Hot Chips 31 is underway this week, with presentations from a number of companies. Intel has decided to use the highly technical conference to discuss a variety of products, including major sessions focused on the company’s AI division. AI and machine learning are viewed as critical areas for the future of computing, and while Intel has tackled these fields with features like DL Boost on Xeon, it’s also building dedicated accelerators for the market.
The NNP-I 1000 (Spring Hill) and the NNP-T (Spring Crest) are intended for two different markets, inference and training. “Training” is the work of creating and teaching a neural network how to process data in the first place. Inference refers to the task of actually running the now-trained neural network model. It requires far more computational horsepower to train a neural network than it does to apply the results of that training to real-world categorization or classification tasks.

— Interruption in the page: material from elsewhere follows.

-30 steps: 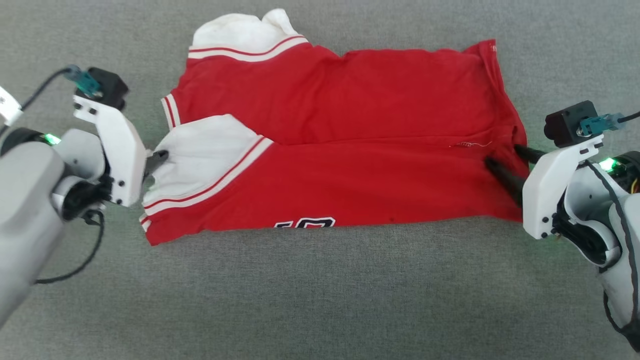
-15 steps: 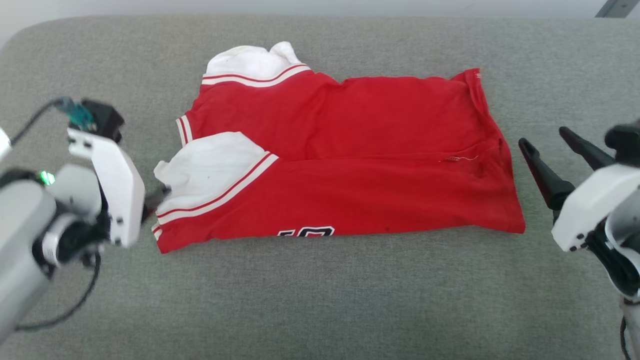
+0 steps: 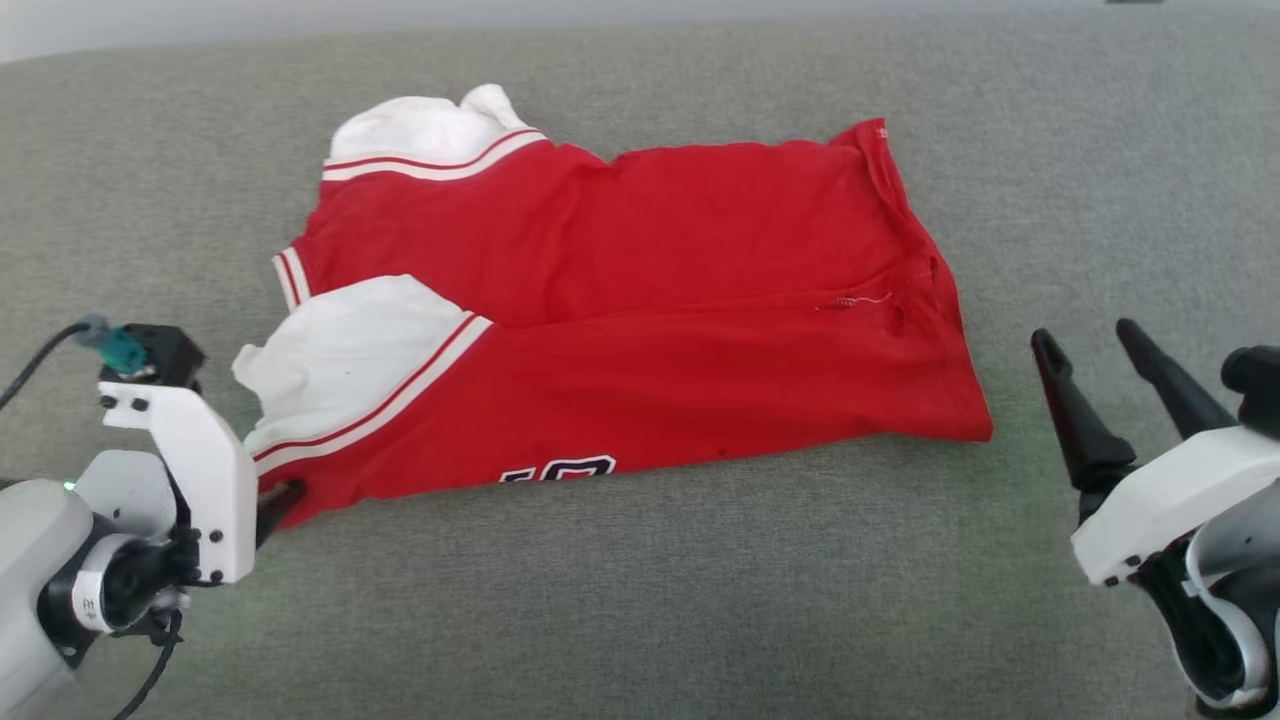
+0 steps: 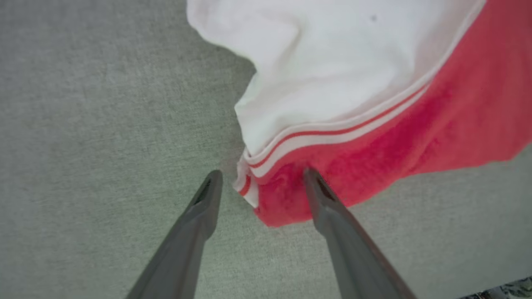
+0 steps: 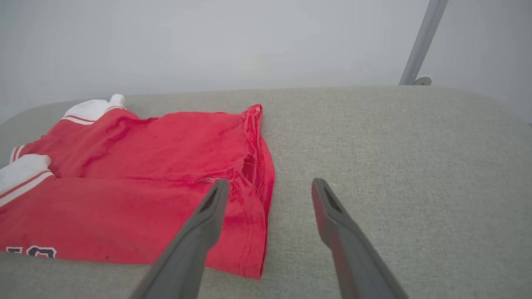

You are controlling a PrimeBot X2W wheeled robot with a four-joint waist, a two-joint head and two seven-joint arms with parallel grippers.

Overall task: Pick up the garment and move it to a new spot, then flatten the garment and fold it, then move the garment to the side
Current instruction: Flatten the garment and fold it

Intel’s Spring Crest NNP-T is designed to scale out to an unprecedented degree, with a balance between tensor processing capability, on-package HBM, networking capability, and on-die SRAMs to boost processing performance. The underlying chip is built by TSMC — yes, TSMC — on 16nm, with a 680mm2 die size and a 1200mm2 interposer. The entire assembly is 27 billion transistors with 4x8GB stacks of HBM2-2400 memory, 24 Tensor Processing Clusters (TPCs) with a core frequency of up to 1.1GHz. Sixty-four lanes of SerDes HSIO provides 3.58Tbps of aggregate bandwidth and the card supports an x16 PCIe 4.0 connection. Power consumption is expected to be between 150-250W. The chip was built using TSMC’s advanced CoWoS packaging (Chip-on-Wafer-on-Substrate), and carries 60MB of cache distributed across its various cores. CoWoS competes with Intel’s EMIB, but Intel has decided to build this hardware at TSMC rather than using its own foundries. Performance is estimated at up to 119 TOPS.
“We don’t want to waste die area on things we don’t need,” Intel VP of Hardware Carey Kloss told Next Platform. “Our instruction set is simple; matrix multiply, linear algebra, convolutions. We don’t have registers per se, everything is a tensor (2D, 3D, or 4D).” There is a lot that is defined in software, including the ability to program the same when breaking a model to run on or off die. “Think of it as a hierarchy,” Kloss said in the interview. “You can use the same set of instructions to move data between two clusters in one group next to one HBM or between groups or even die in a network. We want to make it simple for software to manage the communication.”
The slideshow below steps through the NNP-T architecture. All data is courtesy of Intel, and the performance figures shared in the company’s microbenchmarks have obviously not been validated by ExtremeTech.
The NNP-T is designed to scale outwards effectively without requiring a chassis. Multiple NNP-T accelerators can be connected together in the same chassis, and the cards support chassis-to-chassis and even rack-to-rack glueless connection without needing a switch. There are four QFSP (Quad Small Form Factor Pluggable) network ports on the back of each mezzanine card.
We don’t have performance data yet, but this is the high-end training card Intel will come to market with to compete against the likes of Nvidia. It’s not yet clear how eventual solutions like Xe, which won’t ship for data centers until 2021, will fit into the company’s future product portfolio once it has both tensor processing cores and GPUs in the data center market.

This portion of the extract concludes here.